4.3 Intensivierung der Beratung und Betreuung an den Hochschulen
Die Beratung und Betreuung der in- und ausländischen Studierenden in den ersten Semestern (incl.
Beratung zu Stipendien und Studienkrediten) ist möglichst fachbezogen auszubauen.
Dazu gehören:
- Flächendeckend hauptamtlich besetzte Anlaufstellen.
- Ausbau des Tutorensystems (Studierende in höheren Semestern, wissenschaftliche Mitarbeiter in
Teilzeitform).
- Kursangebote zu Stressresistenz, Zeitmanagement und Arbeitstechniken Budgets für Mentoren bei
Graduiertenstudiengängen. Ausbau elektronischer Informationsmedien.

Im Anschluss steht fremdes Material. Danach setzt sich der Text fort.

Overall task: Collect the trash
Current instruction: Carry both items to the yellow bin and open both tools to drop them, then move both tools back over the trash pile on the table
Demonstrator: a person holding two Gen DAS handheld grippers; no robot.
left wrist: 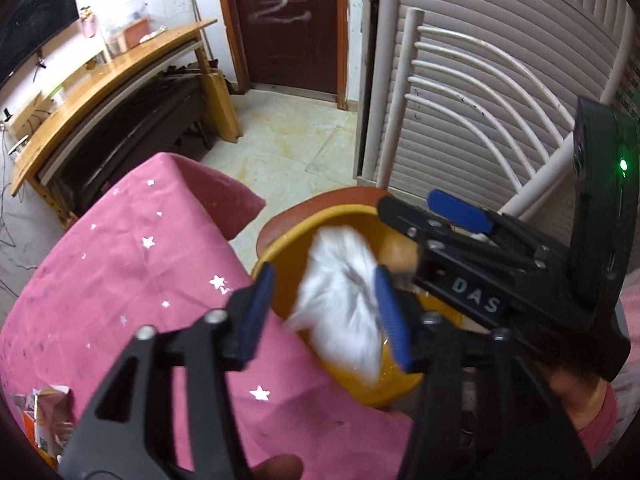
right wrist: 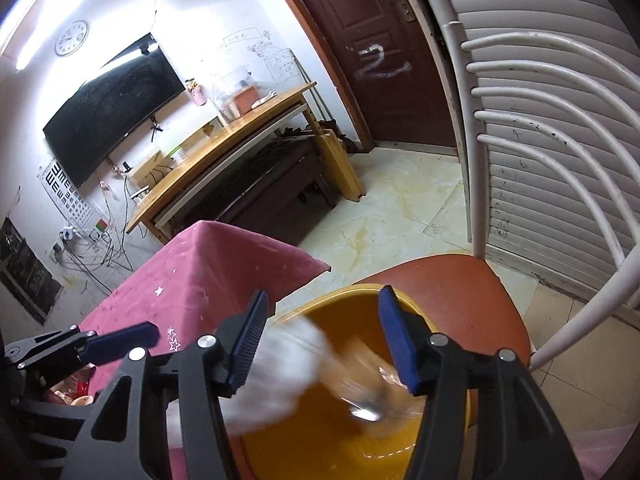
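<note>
A pink star-printed bench fills the near left; beside it, on a red chair, sits a yellow basin catching trash; both left tongs and right tongs gape apart above it, blurred white paper dropping between them.

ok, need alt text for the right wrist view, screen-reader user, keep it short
The open right gripper hangs over a yellow bin on a red-seated chair, with a blurred white wad of trash between its blue fingers and above the bin. A pink starred tablecloth lies to the left, where the left gripper enters.
</note>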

5. Die Studienfinanzierung langfristig stabilisieren
Die Forderung der FDP nach mehr Chancen für begabte und leistungsbereite Studierende auch aus
benachteiligten Schichten machen eine Prüfung der Studienfinanzierung notwendig. Dies gilt insbesondere
wegen der höheren zeitlichen Belastung durch die strafferen Studienbedingungen nach Einführung des
Bolognaprozesses. Zugleich ist eine langfristige Stabilisierung der Studienfinanzierung mit einer besseren
Balance zwischen Studienbeiträgen und Stipendien anzustreben.